The more Labour there is in a State the more naturally rich the State is esteemed In a long calculation worked out in the supplement it is shown that the labour of 25 grown persons suffices to provide 100 others, also grown up, with all the necessaries of life according to the European standard. In these estimates it is true the food, clothing, housing, etc. are coarse and rather elementary, but there is ease and plenty. It may be assumed that a good third of the people of state are too young or too old for daily work and that another sixth are proprietors of land, sick, or undertakers of different sorts who do not by the labour of their hands, contribute to the different needs of men. That makes half the people without work, or at least without the work in question. So if 25 persons do all the work needed for the maintenance of a hundred others, there remain 25 persons out of the hundred who are capable of working but would have nothing to do.
The soldiers, and the domestic servants in well-to-do families, will form part of these 25; and if all the others are busied in working up by additional labour the things necessary for life, like ****** fine linen, fine cloth, etc. the state will be deemed rich in proportion to this increase in work, though it add nothing to the quantity of things needed for the subsistence and maintenance of man.
Labour gives an additional relish to food and drink. A fork, a knife, etc. nicely wrought, are more esteemed than those roughly and hastily made. The same may be said of a house, a bed, a table and everything needed for the comfort of life.
It is true that it is of little difference in a state whether people are accustomed to wear coarse or fine clothes if both are equally lasting, and whether people eat nicely or coarsely if they have enough and are in good health, since drink, food, clothing, etc. are equally consumed whether fine or coarse, and that nothing is left in the state of this sort of wealth.
But it is always true to say that the states where fine cloths, fine linen, etc. are worn, and where the feeding is dainty and delicate, are richer and more esteemed than those where these things are ruder, and even that the states where one sees more people living in the manner of the first named are more highly esteemed than those where one sees fewer in proportion.

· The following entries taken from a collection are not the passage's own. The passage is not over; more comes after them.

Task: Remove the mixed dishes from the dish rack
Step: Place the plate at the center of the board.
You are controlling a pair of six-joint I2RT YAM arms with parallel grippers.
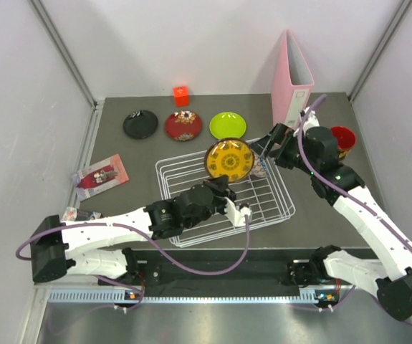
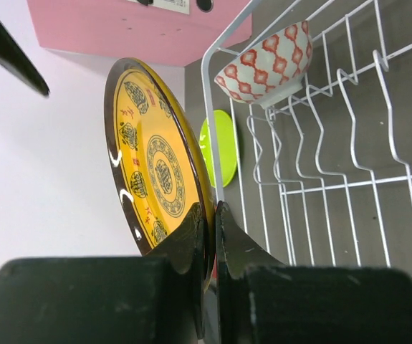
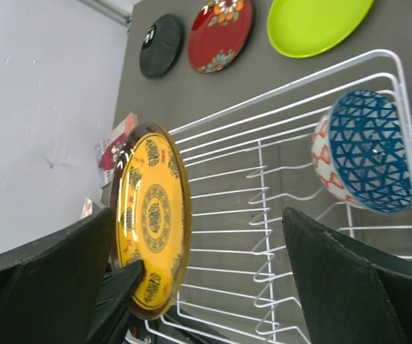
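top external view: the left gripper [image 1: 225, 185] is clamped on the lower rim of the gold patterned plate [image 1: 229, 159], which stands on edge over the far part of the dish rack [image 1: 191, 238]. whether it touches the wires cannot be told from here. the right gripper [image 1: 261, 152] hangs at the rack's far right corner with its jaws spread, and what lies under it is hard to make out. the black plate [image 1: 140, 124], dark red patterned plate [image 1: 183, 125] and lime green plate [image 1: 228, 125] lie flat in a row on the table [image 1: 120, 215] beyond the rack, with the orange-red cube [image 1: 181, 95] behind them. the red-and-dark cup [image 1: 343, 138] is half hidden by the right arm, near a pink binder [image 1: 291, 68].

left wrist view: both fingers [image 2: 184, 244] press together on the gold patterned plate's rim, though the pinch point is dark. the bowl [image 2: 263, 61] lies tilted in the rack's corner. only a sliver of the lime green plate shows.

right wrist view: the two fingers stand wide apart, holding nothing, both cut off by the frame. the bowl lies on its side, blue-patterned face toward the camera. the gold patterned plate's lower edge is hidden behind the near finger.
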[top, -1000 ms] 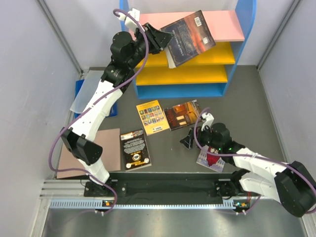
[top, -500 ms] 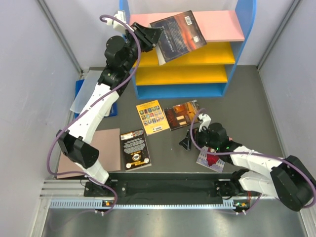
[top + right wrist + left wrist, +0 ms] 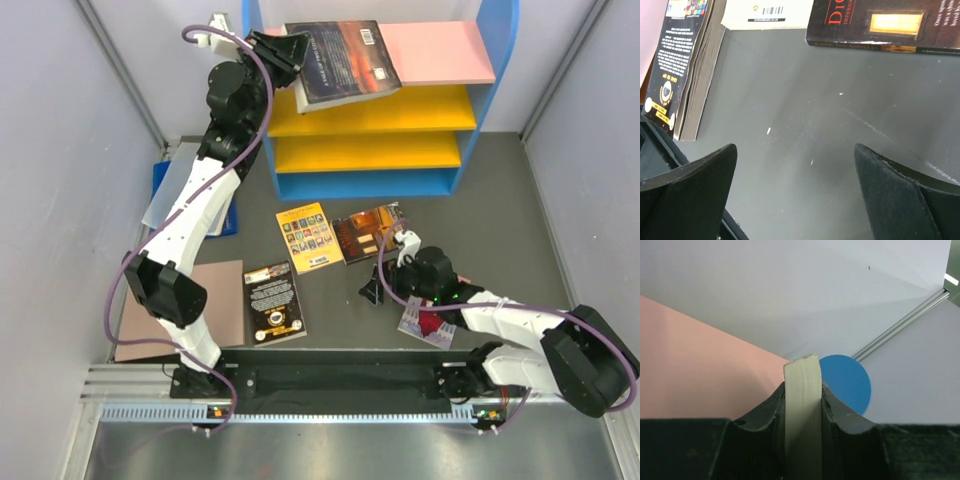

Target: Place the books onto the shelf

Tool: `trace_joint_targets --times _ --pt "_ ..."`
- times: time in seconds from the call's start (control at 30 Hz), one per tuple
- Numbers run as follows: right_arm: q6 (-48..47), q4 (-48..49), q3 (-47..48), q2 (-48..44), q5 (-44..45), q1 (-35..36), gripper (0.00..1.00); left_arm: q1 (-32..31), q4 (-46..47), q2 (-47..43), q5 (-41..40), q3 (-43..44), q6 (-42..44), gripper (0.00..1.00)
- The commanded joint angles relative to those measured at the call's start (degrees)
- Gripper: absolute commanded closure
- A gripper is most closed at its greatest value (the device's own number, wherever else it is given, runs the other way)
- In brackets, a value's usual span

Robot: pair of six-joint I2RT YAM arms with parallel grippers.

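Observation:
My left gripper (image 3: 296, 52) is shut on the edge of the blue-orange sunset book (image 3: 345, 62), held nearly flat over the left part of the shelf's (image 3: 497, 70) pink top board (image 3: 445, 52). The left wrist view shows the book's cream page edge (image 3: 802, 405) pinched between the fingers (image 3: 771, 412). On the table lie the yellow book (image 3: 308, 236), the dark orange-glow book (image 3: 368, 232), the black book (image 3: 274, 301) and the pale book (image 3: 428, 324), partly under the right arm. My right gripper (image 3: 374, 289) (image 3: 796, 185) hangs open and empty low over bare table.
A brown cardboard sheet (image 3: 222, 290) lies left of the black book. A translucent folder on a blue board (image 3: 172, 192) sits by the left wall. Two yellow boards (image 3: 380, 112) run below the pink one. Grey walls close in the left, right and back.
My left arm has swung the sunset book up and to the left, from tilted in front of the shelf to nearly level over the pink top board. The right gripper crept slightly left.

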Motion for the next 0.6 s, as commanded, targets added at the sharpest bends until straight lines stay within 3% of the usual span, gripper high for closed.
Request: trace_joint_targets --times 0.0,0.1,0.23,0.43,0.57 --pt "-0.79 -1.58 4.48 -2.05 1.43 0.80 0.00 0.86 10.76 0.89 0.95 5.80 -4.10 1.00" --pt "1.92 -4.58 8.70 -6.61 4.15 0.71 0.00 0.77 10.76 -0.07 2.11 3.36 -4.28 1.00" --pt "7.55 -0.73 14.41 -11.63 6.27 -0.60 0.00 0.77 11.91 -3.84 3.87 -2.18 -4.19 1.00" --pt "16.34 8.67 28.99 -2.94 1.18 -2.89 0.00 0.68 12.88 -8.94 5.44 -9.57 -4.11 1.00" --pt "23.53 19.37 29.98 1.72 -1.81 -3.77 0.00 0.42 13.22 -12.29 6.24 -14.92 -3.76 1.00"
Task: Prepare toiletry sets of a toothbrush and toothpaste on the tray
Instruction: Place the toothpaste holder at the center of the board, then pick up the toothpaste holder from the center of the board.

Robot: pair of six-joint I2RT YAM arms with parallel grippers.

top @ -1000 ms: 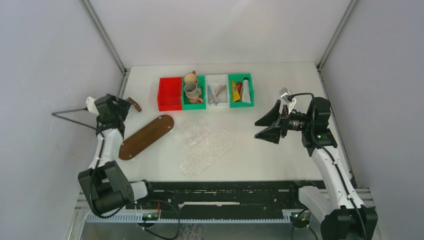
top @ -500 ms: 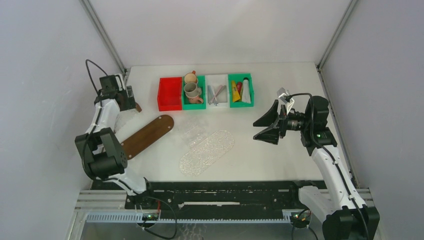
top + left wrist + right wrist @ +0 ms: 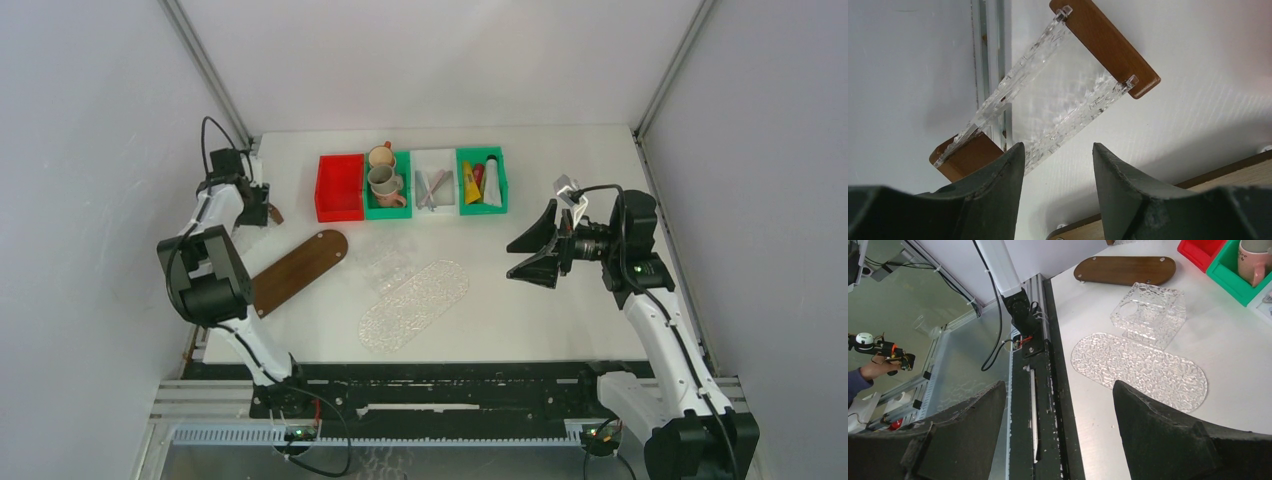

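L gripper [image 3: 1058,150] hung over the small rack [image 3: 1108,47] at the table's far-left edge, jaws part open w/ nothing between them. R gripper [image 3: 528,258] hovered wide open and empty, well right of the bins. The step looked like a rack pick. Best to square the jaws across one clear rail, drop straight & close gently, as the acrylic prob. slips. The toothbrushes [image 3: 432,187], slim & pale, lay crossed in the white bin [image 3: 434,152]. The tubes [image 3: 472,185] (yellow, red, white) sat in the green bin [image 3: 503,180] beside it. None were on the brown tray [image 3: 295,272] yet.
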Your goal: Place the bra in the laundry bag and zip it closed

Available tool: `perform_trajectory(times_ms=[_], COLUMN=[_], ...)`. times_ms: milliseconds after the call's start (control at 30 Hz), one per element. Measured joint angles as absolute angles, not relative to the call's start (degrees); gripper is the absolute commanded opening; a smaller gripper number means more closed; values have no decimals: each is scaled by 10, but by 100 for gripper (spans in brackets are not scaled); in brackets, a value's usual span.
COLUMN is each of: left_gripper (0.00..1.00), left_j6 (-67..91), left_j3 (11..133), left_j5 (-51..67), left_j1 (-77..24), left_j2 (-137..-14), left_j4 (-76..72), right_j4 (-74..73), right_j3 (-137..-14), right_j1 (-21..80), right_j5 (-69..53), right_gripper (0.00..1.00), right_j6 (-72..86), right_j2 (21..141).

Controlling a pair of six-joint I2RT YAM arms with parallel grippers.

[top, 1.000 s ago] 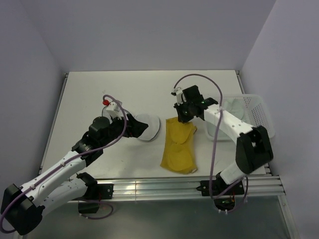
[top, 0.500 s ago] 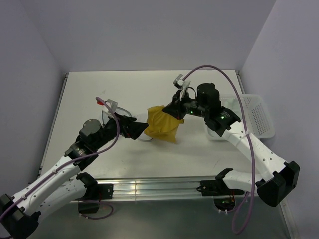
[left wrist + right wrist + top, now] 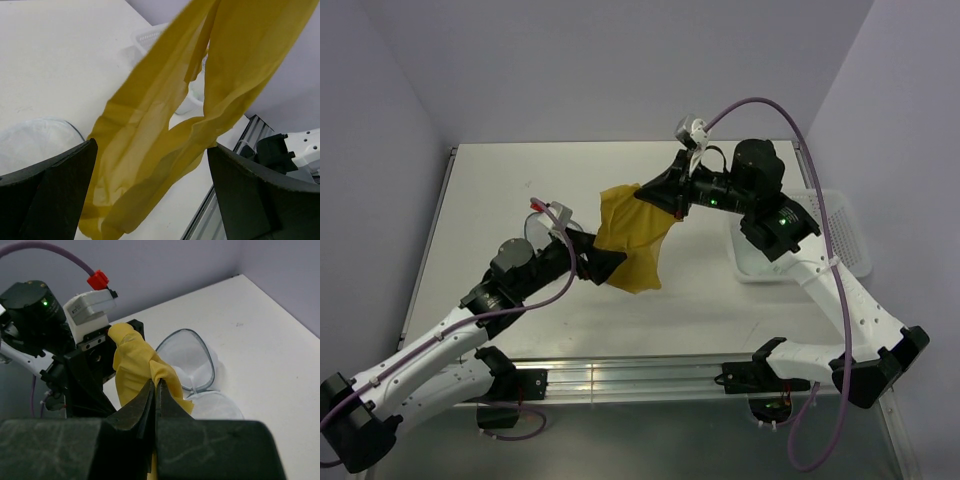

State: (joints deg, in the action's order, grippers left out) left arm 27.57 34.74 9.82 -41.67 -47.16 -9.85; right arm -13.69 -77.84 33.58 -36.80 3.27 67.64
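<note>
Bra [image 3: 630, 235]: yellow, hanging clear of the counter [image 3: 520, 180] from the right jaws, its lower end dangling between the left jaws.
Right jaws: pinched tight on the bra's upper fold.
Left jaws: spread wide, one on each side of the hanging fabric.
Laundry bag [image 3: 192, 362]: unzipped, both mesh halves on the counter, beneath the right jaws and just beside the left jaws.
Basket [image 3: 840, 235]: white, perforated, beyond the bra from the left jaws.

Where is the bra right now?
Top view, centre: the bra hangs from the right end effector, its lower end at the open left end effector.
</note>
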Motion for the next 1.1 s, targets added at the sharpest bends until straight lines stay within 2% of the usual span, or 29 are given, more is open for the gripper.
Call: perform_trajectory(times_ms=[333, 667, 900, 1100], left_gripper=[99, 99, 99, 99], left_j6=[236, 232, 196, 176], left_j3=[347, 322, 327, 332], left_j5=[67, -39, -22, 67], left_j1=[-463, -483, -483, -483], left_j2=[-458, -306, -396, -456], left_j4=[-93, -92, -114, -128], right_j4=[-164, -195, -202, -215], right_j3=[-804, -807, -806, -806], right_j1=[336, 331, 328, 323], right_j5=[-408, -435, -495, -522], right_gripper=[0, 0, 0, 0], right_j6=[16, -14, -34, -49], right_j2=[680, 680, 680, 679])
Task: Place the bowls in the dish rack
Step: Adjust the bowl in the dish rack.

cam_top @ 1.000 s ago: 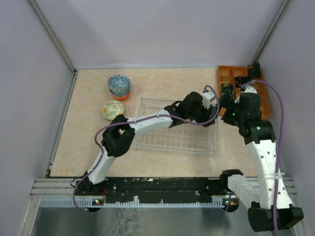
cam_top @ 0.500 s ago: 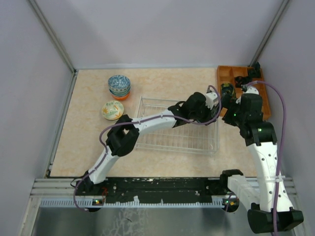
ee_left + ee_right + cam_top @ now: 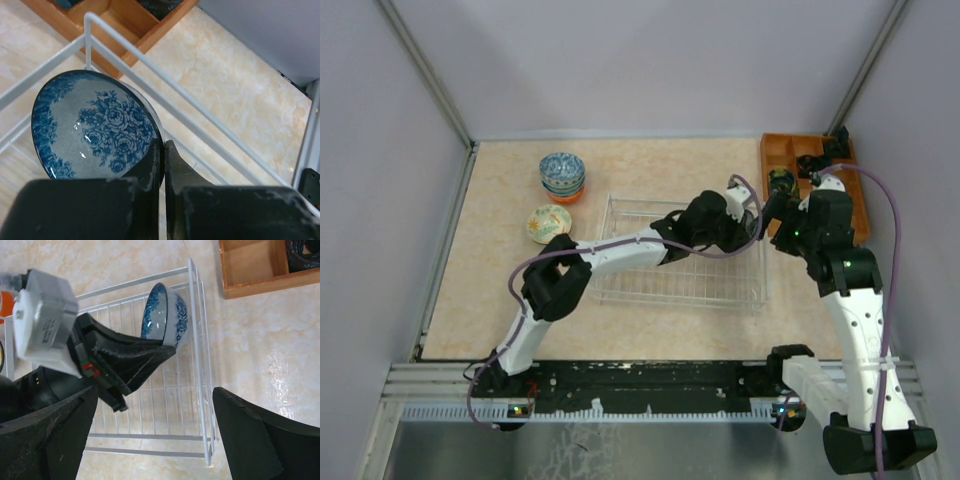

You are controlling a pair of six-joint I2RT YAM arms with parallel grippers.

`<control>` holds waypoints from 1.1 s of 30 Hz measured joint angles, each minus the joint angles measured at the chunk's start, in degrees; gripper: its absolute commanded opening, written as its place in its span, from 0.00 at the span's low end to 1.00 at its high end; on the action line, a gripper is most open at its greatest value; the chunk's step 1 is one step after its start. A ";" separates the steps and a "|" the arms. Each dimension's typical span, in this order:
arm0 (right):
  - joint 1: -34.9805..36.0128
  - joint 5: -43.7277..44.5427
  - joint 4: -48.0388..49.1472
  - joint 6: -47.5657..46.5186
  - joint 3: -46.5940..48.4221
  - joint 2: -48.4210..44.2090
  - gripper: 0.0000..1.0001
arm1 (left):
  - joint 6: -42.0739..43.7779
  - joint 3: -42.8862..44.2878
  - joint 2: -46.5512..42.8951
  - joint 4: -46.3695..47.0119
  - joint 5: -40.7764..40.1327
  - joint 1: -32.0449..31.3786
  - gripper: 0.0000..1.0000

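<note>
A white bowl (image 3: 95,125) with blue flowers stands on edge in the far right corner of the dish rack (image 3: 670,300). My left gripper (image 3: 163,145) is shut on its rim, one finger inside the bowl and one outside. In the right wrist view the same bowl (image 3: 167,315) leans against the rack's wires (image 3: 145,436), with the left gripper (image 3: 167,351) at its lower edge. My right gripper (image 3: 155,390) hangs open and empty above the rack's right end. A stack of bowls (image 3: 562,176) and a single green-patterned bowl (image 3: 549,224) sit on the table left of the rack.
An orange wooden compartment tray (image 3: 790,160) with black items stands at the back right, close to the rack's corner and to the right gripper (image 3: 778,190). The left arm stretches across the rack. Walls close in the table on three sides.
The left gripper's jaws have closed from partly open to shut on the bowl's rim, and its wrist has shifted slightly left. The right arm has barely moved.
</note>
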 measured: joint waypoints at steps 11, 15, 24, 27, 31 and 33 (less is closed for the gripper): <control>0.00 1.92 3.13 -0.02 -0.24 3.41 0.93 | -10.86 -22.73 -10.38 22.05 7.93 4.68 0.00; 0.00 3.15 4.50 -0.17 -1.18 5.46 0.76 | -16.87 -27.63 -10.38 32.50 11.39 7.52 0.00; -0.28 4.17 8.22 -0.04 -6.64 9.01 0.57 | -30.97 -32.06 -8.98 55.69 13.99 11.32 0.00; -0.39 4.33 9.18 -0.11 -8.09 10.73 0.51 | -35.23 -31.78 -6.45 62.95 13.90 11.58 0.00; -0.44 4.66 10.29 -0.20 -9.62 12.17 0.28 | -39.93 -31.78 -2.10 69.40 13.35 11.61 0.00; -0.46 4.66 10.80 -0.28 -10.34 12.48 0.17 | -41.57 -31.78 -0.46 71.17 12.79 11.52 0.00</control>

But if the 25 persons in a hundred of whom we have spoken were employed to produce permanent commodities, to draw from the mines iron, lead, tin, copper, etc. and work them up into tools and instruments for the use of man, bowls, plates and other useful objects much more durable than earthenware, the state will not only appear to be richer for it but will be so in reality.
It will be so especially if these people are employed in drawing from the earth gold and silver which metals are not only durable but so to speak permanent, which fire itself cannot destroy, which are generally accepted as the measure of value, and which can always be exchanged for any of the necessaries of life: and if these inhabitants work to draw gold and silver into a state in exchange for the manufactures and work which they produce and send abroad, their labour will be equally useful and will in reality improve the state.
The point which seems to determine the comparative greatness of states is their reserve stock above the yearly consumption, like magazines of cloth, linen, corn, etc. to answer in bad years, or war. And as gold and silver can always buy these things, even from the enemies of the state, gold and silver are the true reserve stock of a state, and the larger or smaller actual quantity of this stock necessarily determines the comparative greatness of kingdoms and states.